I'd a complete baking disaster two days ago when trying to bake a marble cake for breakfast. Everything went smoothly until the cake got into the oven. I smell something burning but didn't bother as I thought the smell came from my neighbour. When the cake was done and I opened the oven, I realized that was where the smell came from. When I removed the cake from the baking pan, I reckoned the cake was not fully cooked as the base was slightly wet (although I had tested with a skewer). I had no choice quickly put it back to oven, after 5 mins, I saw a haze of smoke with a strong burning smell rose from the oven, I quickly switch the oven off and removed the cake immediately. The cake comes out an inedible mess as the burning smell has seeped into the cake and texture has become hard and dry after the rebake. Since nothing can be salvaged, I have to dump it away :<

I found out the culprit of this whole disaster thereafter, it is the baking pan I used. Because of a loose bottom, there were some leakages dropped in the oven. Fortunately, this damage is only a cake, the oven is still in good condition. I could only take this as part of the lesson learned, I must remembered if a loose bottom pan is used, I must wrap with a layer of foil to prevent another mishap happening again.

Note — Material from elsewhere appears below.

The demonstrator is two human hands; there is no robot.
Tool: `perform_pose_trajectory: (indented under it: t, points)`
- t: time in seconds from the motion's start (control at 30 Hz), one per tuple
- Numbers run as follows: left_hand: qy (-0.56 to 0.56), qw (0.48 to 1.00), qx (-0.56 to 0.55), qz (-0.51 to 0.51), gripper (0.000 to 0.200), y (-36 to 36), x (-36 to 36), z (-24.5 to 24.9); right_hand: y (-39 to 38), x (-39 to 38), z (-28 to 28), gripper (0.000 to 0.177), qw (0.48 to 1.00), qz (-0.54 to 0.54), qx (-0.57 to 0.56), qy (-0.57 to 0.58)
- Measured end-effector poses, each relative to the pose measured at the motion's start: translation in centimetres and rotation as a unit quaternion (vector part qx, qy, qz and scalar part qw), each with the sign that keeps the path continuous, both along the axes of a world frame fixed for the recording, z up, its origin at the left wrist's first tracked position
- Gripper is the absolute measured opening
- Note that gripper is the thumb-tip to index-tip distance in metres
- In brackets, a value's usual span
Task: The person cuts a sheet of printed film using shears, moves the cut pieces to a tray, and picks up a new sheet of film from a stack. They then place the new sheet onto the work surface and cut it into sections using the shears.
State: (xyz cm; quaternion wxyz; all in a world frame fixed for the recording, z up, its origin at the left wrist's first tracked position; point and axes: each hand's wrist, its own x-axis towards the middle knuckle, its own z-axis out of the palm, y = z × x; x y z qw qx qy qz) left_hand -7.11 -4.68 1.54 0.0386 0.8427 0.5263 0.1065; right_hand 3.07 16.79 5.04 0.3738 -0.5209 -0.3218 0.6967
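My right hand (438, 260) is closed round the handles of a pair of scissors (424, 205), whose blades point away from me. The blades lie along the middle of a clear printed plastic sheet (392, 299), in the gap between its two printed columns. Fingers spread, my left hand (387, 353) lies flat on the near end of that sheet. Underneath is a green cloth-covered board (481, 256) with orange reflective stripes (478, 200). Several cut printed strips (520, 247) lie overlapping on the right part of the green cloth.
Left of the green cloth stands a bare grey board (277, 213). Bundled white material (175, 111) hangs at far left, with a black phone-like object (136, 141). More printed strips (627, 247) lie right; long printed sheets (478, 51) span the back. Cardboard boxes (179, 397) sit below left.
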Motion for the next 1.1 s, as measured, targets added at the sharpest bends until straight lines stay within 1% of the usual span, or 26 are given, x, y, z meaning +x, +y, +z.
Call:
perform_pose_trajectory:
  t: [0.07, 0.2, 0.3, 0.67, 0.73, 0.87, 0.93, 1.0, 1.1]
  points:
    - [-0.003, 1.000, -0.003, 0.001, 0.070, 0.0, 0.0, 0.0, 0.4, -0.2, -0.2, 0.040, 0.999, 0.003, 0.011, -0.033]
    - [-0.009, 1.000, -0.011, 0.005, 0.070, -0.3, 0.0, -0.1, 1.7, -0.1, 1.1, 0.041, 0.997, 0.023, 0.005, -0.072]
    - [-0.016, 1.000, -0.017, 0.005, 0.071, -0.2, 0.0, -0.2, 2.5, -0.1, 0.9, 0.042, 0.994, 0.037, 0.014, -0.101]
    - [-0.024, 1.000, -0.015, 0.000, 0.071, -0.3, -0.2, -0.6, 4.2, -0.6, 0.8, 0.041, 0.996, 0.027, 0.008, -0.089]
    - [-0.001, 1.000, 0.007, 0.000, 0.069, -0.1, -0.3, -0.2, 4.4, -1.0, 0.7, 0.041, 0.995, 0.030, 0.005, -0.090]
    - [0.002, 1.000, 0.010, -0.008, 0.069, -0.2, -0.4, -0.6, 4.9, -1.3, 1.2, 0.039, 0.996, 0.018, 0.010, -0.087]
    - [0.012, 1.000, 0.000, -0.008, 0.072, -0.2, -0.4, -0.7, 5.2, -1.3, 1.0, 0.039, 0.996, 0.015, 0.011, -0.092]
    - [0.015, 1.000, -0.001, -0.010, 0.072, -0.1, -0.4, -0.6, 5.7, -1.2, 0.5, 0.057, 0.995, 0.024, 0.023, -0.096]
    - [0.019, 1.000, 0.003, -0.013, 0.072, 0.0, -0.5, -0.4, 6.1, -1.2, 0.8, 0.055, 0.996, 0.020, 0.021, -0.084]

I persevered the determination to bake this cake despite the blunder and managed to get it right this round. The cake turned out very soft, spongy and delicious. Those who tasted commended and like it.  This is less buttery than other butter cake recipe I have, it's my preference if I'll to bake marble cake again.  

Here is the recipe.
  • Preheat oven at 170*C for 15 mins.
  • Line and grease a 8" square baking pan.
  • A: 250g cold egg whites, 50ml cold water, 170g caster sugar, 1 1/2 tsp ovalette, 2 egg yolks, 200g superfine flour, 3/4 tsp double-action baking powder, 1 tsp vanilla essence
  • B: 170g butter (melted), 2 tbsp condensed milk
  • C: 2 tbsp coco powder
  • D: some nibbed almond
  • Whisk ingredient (A) at high speed until thick and fluffy (abt 10 mins). Fold in ingredient (B) and mix well. Take out 1/3 of the batter and fold in ingredient (C).
  • Scoop 2 scoop of plain batter into the centre of the tin. Top with 1 scoop of chocolate batter. Don't level the batter. Repeat until batter is finished. Sprinkle some nibbed almonds on the surface.
  • Bake for 40-45 mins. Cool cake well.